But in terms of the broader criticism she receives: "I understand it if you're being a loudmouth and you're criticising people and you're drunk in public - you're a lightning rod. It's obvious if you're wild you're drawing the attention, like any of these girls, Lindsay Lohan or Britney Spears or whatever. But I feel like I just get a lot more than a lot of my contemporaries for some reason. I live a very quiet life. I don't do anything scandalous - not that I wouldn't, I just happen not to."
She gives a what-can-you-do shrug. "The other day, in Grazia, I saw a picture of Amy Winehouse, poor thing - every time I see her I just wanna like I don't know what."
"Yeah. And she was about eight pounds, she looked absolutely ill. She was covered in a rash. And the article was about her new hairstyle." Paltrow's voice rises in disbelief. "I thought, has it gotten to this point, where somebody can be that ill, and the paparazzi are stalking them to this degree - and they're talking about her hairstyle? Is that really what's going on in the world?' Paltrow's first response to abusive criticism is, like most people's, to be hurt and angry. But then, she proves that, in some fundamental ways, she is different from the rest of us. "All I think is: that poor writer, imagine the state of heart and mind you would have to be in to get to the point where you would do that I can guarantee that person does not have a good and happy life."

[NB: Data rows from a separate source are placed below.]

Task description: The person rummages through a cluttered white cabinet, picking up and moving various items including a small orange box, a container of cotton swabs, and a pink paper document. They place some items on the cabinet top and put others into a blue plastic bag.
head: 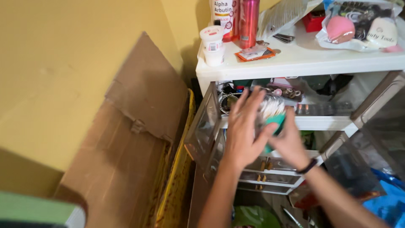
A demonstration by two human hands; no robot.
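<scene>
Before the open drawer (206, 122), both hands (265, 135) gripping a cotton-swab tub (272, 114), upright, teal base down.

At the top centre of the frame, a white tube (222, 14) with a red and white label stands on the white surface (295, 63) beside a pink metallic can (248, 22). Left of them sits a small white tub (212, 44) with a printed label. A flat orange packet (255, 53) lies nearby, and a clear plastic bag (358, 25) occupies the upper right.

You hold a round clear tub of white cotton swabs (270, 110), its teal lid (276, 123) tilted toward you, in front of the open upper drawer (205, 122).
</scene>
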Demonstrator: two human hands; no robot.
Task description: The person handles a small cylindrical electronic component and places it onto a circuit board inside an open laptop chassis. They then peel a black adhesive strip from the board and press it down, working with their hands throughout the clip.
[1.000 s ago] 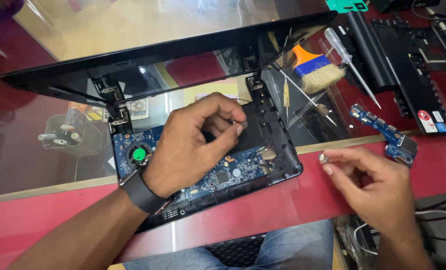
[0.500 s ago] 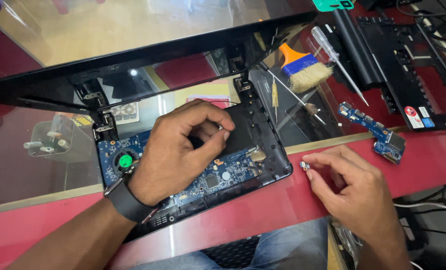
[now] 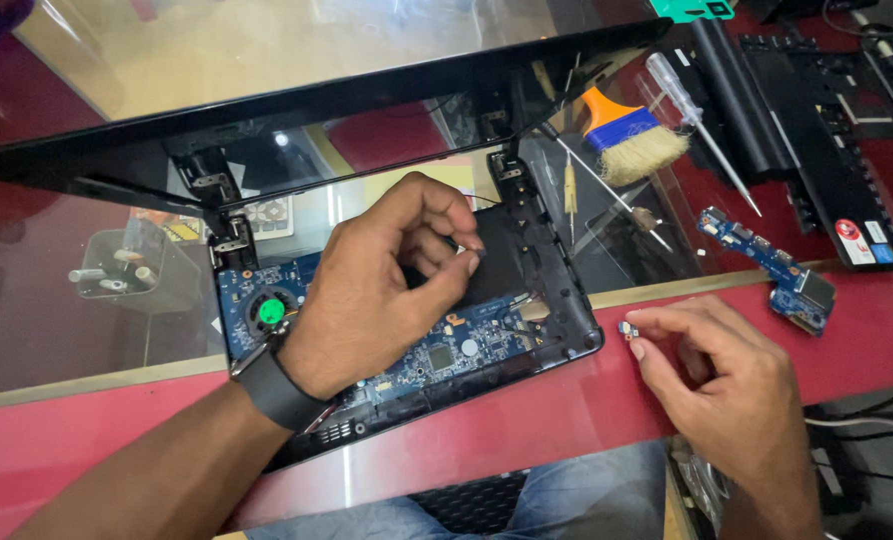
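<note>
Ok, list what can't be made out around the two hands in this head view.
- Whatever the left hand pinches over the opened laptop base: hidden by its curled fingers.
- The piece at the right hand fingertips: too small to identify.
- Motherboard middle: covered by the left hand.
- Black casing, top right: cut off by the edge.

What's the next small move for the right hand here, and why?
Probably carry the small part pinched in the right hand over to the opened laptop. The left hand is already pinching something over the blue board, and the right rests on the red counter beside it.
</note>
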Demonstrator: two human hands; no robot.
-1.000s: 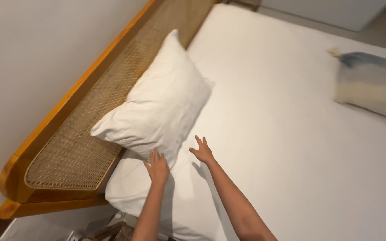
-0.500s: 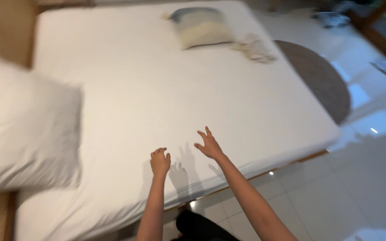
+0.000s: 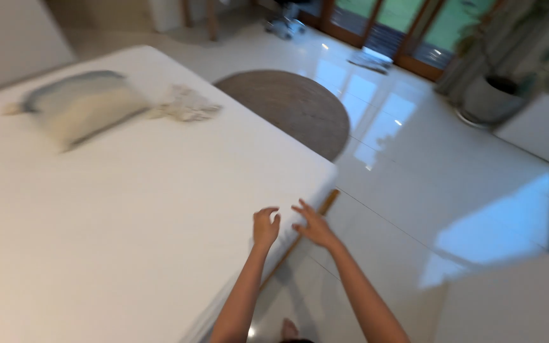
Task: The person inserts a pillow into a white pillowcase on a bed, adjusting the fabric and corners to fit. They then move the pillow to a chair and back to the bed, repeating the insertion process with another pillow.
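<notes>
Left hand point(image 3: 265, 227) raised over corner edge of white bed point(image 3: 115, 209), fingers loosely curled, holding nothing. Right hand point(image 3: 312, 225) just beside it, over glossy tiled floor point(image 3: 427, 190), fingers spread, empty. Neither hand clearly touching mattress. Blue-and-cream cushion point(image 3: 81, 105) lies well apart at far side of bed, fringed cloth point(image 3: 185, 105) beside it. Round brown rug point(image 3: 290, 108) on floor past bed. Potted plant point(image 3: 497, 89) near glass doors.

packages: 0 | labels: 0 | signs: 0 | screens: 0 | checked: around both hands, near and far, nothing of these kinds shows in view
</notes>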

That's very empathetic and charitable of her.
"It's not charitable at all! That person is suffering."
Doesn't she just think: what a ******?
She sighs. "I used to. But now, I just feel the person is pathetic. I feel sad for them."
Sniffing and spluttering into the dregs of her coffee mug, Paltrow wails that - God, like the rest of us right now, she could use a holiday. Her last proper break was Easter last year.
"In theory I had a summer vacation. We have this fantastic beach house in Long Island, but ..." - she stops to cough, twice - "when I go there it's my time when I'm in America so all my friends and family come. So I was cooking at least one meal a day for anywhere between eight and 18 people, and worrying about soaps and guest rooms and plumbing and lightbulbs. I ended up getting pneumonia at the end of the summer. It was really not a holiday. So this year I'm going to take a completely different approach."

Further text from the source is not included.